### WHAT THIS TASK INVOLVES
Your answer should be the lines of the listing that contain the word "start".

### SOURCE DATA
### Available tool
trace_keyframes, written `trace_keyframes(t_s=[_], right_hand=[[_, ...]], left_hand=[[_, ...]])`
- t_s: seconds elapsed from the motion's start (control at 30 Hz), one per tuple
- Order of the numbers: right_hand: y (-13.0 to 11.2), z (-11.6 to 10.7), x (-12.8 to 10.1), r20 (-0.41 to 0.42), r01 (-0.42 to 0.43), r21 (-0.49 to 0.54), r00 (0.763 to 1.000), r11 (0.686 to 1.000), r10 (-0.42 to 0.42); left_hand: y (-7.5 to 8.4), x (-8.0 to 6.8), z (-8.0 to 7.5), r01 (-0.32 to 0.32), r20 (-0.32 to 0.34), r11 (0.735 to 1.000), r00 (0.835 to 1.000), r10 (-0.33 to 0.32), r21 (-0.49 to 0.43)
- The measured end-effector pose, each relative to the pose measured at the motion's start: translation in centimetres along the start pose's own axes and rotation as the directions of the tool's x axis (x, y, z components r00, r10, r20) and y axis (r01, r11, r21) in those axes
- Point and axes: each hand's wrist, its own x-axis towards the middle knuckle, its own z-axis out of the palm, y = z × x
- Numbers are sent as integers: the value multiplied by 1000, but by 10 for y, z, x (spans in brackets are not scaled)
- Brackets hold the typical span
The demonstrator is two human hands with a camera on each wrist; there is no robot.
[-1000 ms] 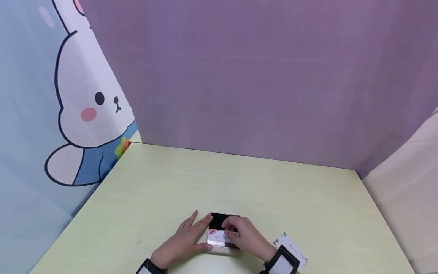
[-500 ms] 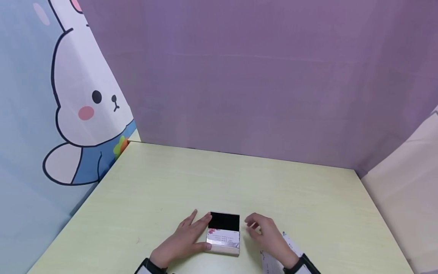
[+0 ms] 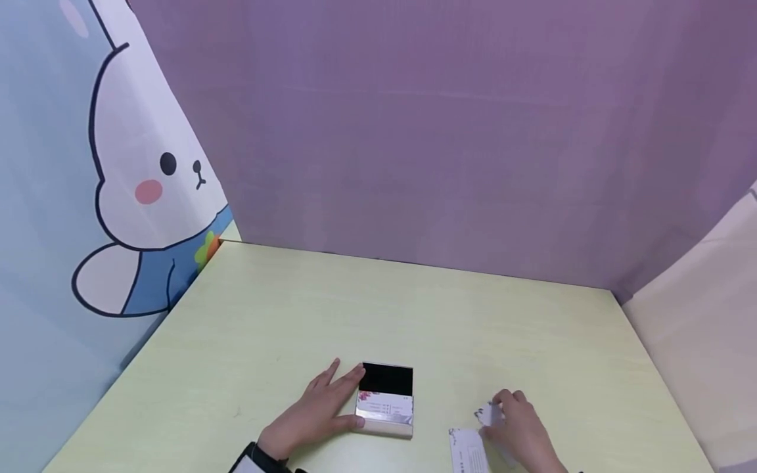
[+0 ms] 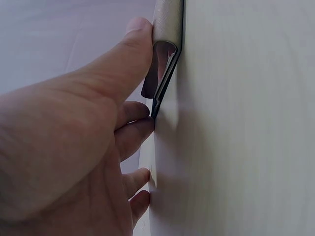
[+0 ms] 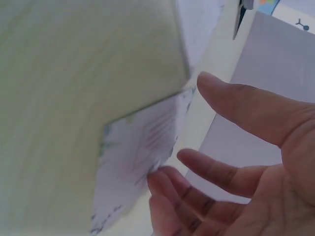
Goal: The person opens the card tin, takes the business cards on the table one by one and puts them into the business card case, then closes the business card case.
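Note:
My left hand lies with spread fingers along the left side of a small business-card case, which stands opened out with a black upper panel. A printed card with pink flowers shows in its lower part. In the left wrist view the thumb and fingertips touch the edge of the case. My right hand is over a white leaf-patterned card, partly hiding it. In the right wrist view the fingertips are right at this card, with the thumb well apart from the fingers.
A second white card lies just left of my right hand. The pale wooden table runs back to a purple cloth. On the left hangs a light blue cloth with a cartoon rabbit.
My right hand has let go of the card in the case and moved right to the loose cards. The card stays in the case. My left hand has kept its place.

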Motion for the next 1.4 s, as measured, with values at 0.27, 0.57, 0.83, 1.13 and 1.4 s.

### EXERCISE RESULT
- t_s: seconds elapsed from the motion's start (control at 30 Hz), one per tuple
- The measured end-effector pose, each relative to the pose measured at the motion's start: translation in centimetres along the start pose's own axes and rotation as the directions of the tool's x axis (x, y, z components r00, r10, r20) and y axis (r01, r11, r21) in those axes

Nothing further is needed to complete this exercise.